St Ambrose on Corpus Christi

St Ambrose, who may well be the first to refer to the Eucharistic Mystery as the ‘Mass’, has left us two great works that deal with the Eucharist: Of Sacraments and Of Mysteries, both of them published around 300ad. The following selections are taken from Of Mysteries.
Image and reality

Now consider which is more excellent, the bread of angels [i.e. the manna] or the Flesh of Christ which is indeed the Body of life. That manna was from heaven; this is from above the heavens. The former was from heaven, the latter from the Lord of the heavens; the former was subject to corruption if it was preserved for a second day, the latter foreign to all corruption so that whoever shall have piously tasted it will not be able to experience corruption.

For the people of Israel water flowed from the rock; for you Blood flows from Christ. The water satisfied them for a while; the Blood washes you for eternity. The Jew drinks and is thirsty again; when you drink you will not be able to thirst. The former was given as an image; the latter is given as the reality.
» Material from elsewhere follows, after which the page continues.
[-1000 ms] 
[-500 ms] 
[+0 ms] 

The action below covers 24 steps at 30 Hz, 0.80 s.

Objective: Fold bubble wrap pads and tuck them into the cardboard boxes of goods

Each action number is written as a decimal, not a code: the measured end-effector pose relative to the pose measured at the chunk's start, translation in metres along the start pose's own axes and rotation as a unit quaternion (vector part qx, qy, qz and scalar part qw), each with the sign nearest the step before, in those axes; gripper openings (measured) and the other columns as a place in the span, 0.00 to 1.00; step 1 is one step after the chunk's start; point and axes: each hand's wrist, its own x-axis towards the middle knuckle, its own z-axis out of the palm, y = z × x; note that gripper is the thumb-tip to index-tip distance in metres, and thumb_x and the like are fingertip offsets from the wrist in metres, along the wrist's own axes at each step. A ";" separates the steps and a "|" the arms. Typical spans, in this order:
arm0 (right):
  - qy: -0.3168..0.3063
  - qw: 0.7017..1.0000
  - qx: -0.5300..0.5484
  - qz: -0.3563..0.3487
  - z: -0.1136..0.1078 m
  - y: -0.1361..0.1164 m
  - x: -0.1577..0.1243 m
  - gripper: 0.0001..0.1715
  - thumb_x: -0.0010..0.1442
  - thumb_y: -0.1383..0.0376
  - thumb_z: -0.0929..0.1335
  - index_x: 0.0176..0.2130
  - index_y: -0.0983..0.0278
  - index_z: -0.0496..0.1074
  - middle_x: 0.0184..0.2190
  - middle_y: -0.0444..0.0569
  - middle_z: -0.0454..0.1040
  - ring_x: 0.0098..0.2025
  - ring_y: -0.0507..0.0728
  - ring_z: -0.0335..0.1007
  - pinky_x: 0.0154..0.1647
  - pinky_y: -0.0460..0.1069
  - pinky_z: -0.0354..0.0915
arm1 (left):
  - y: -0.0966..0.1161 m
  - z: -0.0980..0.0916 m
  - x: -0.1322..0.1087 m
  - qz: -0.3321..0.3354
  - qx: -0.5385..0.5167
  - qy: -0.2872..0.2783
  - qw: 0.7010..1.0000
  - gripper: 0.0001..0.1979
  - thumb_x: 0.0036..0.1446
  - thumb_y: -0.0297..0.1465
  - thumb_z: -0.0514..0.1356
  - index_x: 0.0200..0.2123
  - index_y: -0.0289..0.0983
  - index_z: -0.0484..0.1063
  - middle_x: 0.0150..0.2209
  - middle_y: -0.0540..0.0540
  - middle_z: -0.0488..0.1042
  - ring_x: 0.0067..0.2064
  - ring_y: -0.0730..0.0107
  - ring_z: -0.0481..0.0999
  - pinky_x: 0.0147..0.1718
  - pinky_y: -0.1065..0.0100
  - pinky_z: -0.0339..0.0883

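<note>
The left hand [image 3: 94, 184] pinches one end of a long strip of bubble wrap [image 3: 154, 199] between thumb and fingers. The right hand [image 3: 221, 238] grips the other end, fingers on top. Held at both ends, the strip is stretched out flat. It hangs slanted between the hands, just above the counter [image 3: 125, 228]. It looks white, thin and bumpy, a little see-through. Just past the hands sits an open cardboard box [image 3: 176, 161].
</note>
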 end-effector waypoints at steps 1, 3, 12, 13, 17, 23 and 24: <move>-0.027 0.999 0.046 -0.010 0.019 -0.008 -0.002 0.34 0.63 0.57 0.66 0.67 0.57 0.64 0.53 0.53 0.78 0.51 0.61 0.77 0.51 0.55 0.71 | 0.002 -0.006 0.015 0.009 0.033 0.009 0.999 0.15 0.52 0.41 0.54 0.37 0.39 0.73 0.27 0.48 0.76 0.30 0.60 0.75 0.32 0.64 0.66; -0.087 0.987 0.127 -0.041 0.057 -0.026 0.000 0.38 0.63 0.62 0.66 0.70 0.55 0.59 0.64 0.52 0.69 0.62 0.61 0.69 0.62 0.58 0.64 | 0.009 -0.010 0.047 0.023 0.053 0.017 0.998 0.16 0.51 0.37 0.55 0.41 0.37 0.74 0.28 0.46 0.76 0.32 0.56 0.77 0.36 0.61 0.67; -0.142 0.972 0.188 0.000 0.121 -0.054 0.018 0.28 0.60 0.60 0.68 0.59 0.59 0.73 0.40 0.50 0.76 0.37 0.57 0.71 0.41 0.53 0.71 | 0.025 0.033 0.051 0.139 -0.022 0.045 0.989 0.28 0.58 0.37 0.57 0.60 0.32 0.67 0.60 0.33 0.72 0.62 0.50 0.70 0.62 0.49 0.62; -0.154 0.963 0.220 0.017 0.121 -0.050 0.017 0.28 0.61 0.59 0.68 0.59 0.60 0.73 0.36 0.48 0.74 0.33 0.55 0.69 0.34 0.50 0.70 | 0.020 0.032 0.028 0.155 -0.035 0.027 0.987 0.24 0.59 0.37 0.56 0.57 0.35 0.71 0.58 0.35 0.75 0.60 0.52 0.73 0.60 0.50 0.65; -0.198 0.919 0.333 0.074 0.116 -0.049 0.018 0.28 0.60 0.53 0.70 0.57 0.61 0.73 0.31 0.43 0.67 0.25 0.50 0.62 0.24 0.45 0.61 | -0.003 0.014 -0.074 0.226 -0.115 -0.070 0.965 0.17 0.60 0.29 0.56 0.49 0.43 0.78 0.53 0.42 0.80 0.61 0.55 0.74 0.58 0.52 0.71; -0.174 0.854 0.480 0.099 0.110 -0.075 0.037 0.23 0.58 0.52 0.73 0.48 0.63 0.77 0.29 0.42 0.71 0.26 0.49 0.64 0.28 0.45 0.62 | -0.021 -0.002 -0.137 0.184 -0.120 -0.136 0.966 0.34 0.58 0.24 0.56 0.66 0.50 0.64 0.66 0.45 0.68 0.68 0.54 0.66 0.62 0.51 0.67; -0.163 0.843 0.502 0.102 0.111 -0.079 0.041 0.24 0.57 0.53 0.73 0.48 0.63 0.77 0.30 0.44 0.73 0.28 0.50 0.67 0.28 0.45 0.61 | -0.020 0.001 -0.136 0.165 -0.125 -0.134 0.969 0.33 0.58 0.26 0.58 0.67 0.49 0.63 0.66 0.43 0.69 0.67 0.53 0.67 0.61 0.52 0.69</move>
If that which you marvel at is an image, how much greater is the reality whose image you marvel at? Listen and learn that what was done for the Fathers was an image: ‘They drank, he says, ‘from the rock following them, and the Rock was Christ; but with many of them God was not pleased, for they were laid low in them desert. These things moreover were done as a type for us’ [1 Cor. 10.4-6]. You have come to know the more excellent things, for the light is more excellent than the shade, reality more excellent than image, the Body of the Giver more excellent than the manna from heaven.
Divine consecration

Perhaps you will say, ‘What I see is different from what you speak of; how is it that you assert that I receive the Body of Christ?’ And so it still remains for us to prove this. And thus we use manifold examples so that we may prove that this is not what nature formed but what the blessing consecrated, and that there is greater power in the blessing than in nature, because by the blessing nature itself is changed

We note, therefore, that grace is more powerful than nature, even when we are only speaking of the grace that comes from the blessing of a prophet. But if a human blessing had such power so as to be able to change nature, what do we say about the divine Consecration itself in which the very words of Our Lord and Saviour are at work? For that Sacrament which you receive is brought about by the word of Christ.

If the word of Elijah had such power as to call down fire from heaven, will not the word of Christ have the power to change the nature of the elements? You have read about the creation of the whole world: ‘He spoke and they were made; he gave a command and they were created’ [Ps. 33.9]. Therefore can not the word of Christ, which was able to create out of nothing that which did not exist, change those things that do exist into that which they were not? To create new things is no lesser thing than to change natures.